Exercise details >> Report how many lines in the entries below hold the word "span". Your answer is that number alone.

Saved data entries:

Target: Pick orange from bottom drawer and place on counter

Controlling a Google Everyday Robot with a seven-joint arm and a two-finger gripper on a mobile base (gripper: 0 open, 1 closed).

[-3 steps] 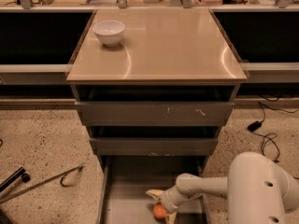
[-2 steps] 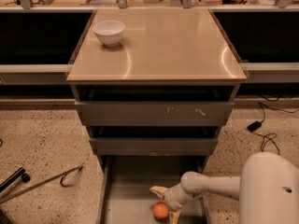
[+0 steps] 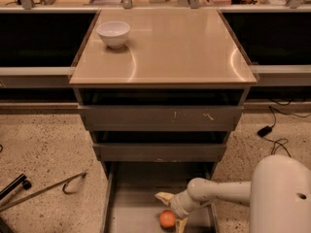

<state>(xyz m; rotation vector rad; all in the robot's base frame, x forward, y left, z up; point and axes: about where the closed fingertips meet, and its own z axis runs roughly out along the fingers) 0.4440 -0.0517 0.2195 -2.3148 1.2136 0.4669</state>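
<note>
At the bottom of the frame my pincer (image 3: 172, 210) sits low in the open bottom drawer (image 3: 131, 212) with its fingers apart. The orange (image 3: 167, 219) lies on the drawer floor just beside the lower finger, not clamped. I judge this is the reaching step. Next I should centre the fruit between the fingers, close, then lift. Farther up is the counter (image 3: 184, 47), with a white bowl (image 3: 113, 33) at its upper left.
</note>
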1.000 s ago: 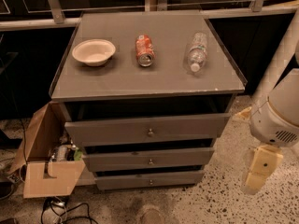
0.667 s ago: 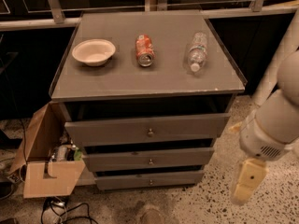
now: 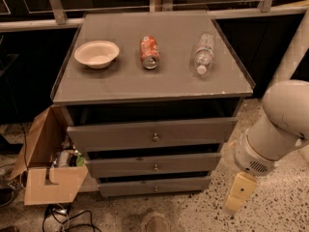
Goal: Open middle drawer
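Note:
The middle drawer (image 3: 120, 166) is a grey flat front with a small round metal knob (image 3: 155, 167) at its centre, set between a taller top drawer (image 3: 111, 135) and a lower bottom drawer (image 3: 125, 187). All three fronts stand slightly out from the cabinet. My gripper (image 3: 239, 195) hangs low at the lower right, below the white arm (image 3: 282, 124), to the right of the drawers and apart from them, near floor level.
On the cabinet top (image 3: 120, 83) lie a white bowl (image 3: 96, 53), a red can (image 3: 149, 52) on its side and a clear plastic bottle (image 3: 203, 53). An open cardboard box (image 3: 48, 178) with clutter stands at the left, with cables (image 3: 63, 216) on the speckled floor.
My arm and gripper have moved left and lower, closer to the right side of the drawers. The drawers and the things on top have not moved.

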You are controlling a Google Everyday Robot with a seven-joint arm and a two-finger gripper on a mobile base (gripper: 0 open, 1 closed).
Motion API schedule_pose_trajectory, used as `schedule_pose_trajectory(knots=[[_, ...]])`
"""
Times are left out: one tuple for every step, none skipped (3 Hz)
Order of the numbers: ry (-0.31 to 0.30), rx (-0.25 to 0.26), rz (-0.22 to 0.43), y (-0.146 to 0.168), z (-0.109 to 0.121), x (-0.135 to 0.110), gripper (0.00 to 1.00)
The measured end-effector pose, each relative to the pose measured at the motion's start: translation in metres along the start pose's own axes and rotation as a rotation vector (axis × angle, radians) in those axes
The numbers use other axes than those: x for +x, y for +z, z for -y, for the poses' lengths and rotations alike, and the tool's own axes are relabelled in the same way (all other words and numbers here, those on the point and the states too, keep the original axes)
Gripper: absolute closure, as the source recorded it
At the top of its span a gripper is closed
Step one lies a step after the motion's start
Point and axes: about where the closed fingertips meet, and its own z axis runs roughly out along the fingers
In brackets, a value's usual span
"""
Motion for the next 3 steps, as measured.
schedule_pose_trajectory(knots=[[0.012,-0.067,0.051,0.026,-0.003,0.002,0.00],[-0.008,-0.126,0.138,0.058,0.001,-0.004,0.00],[-0.039,-0.181,0.198,0.086,0.012,-0.024,0.00]])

Answer to this task >> 2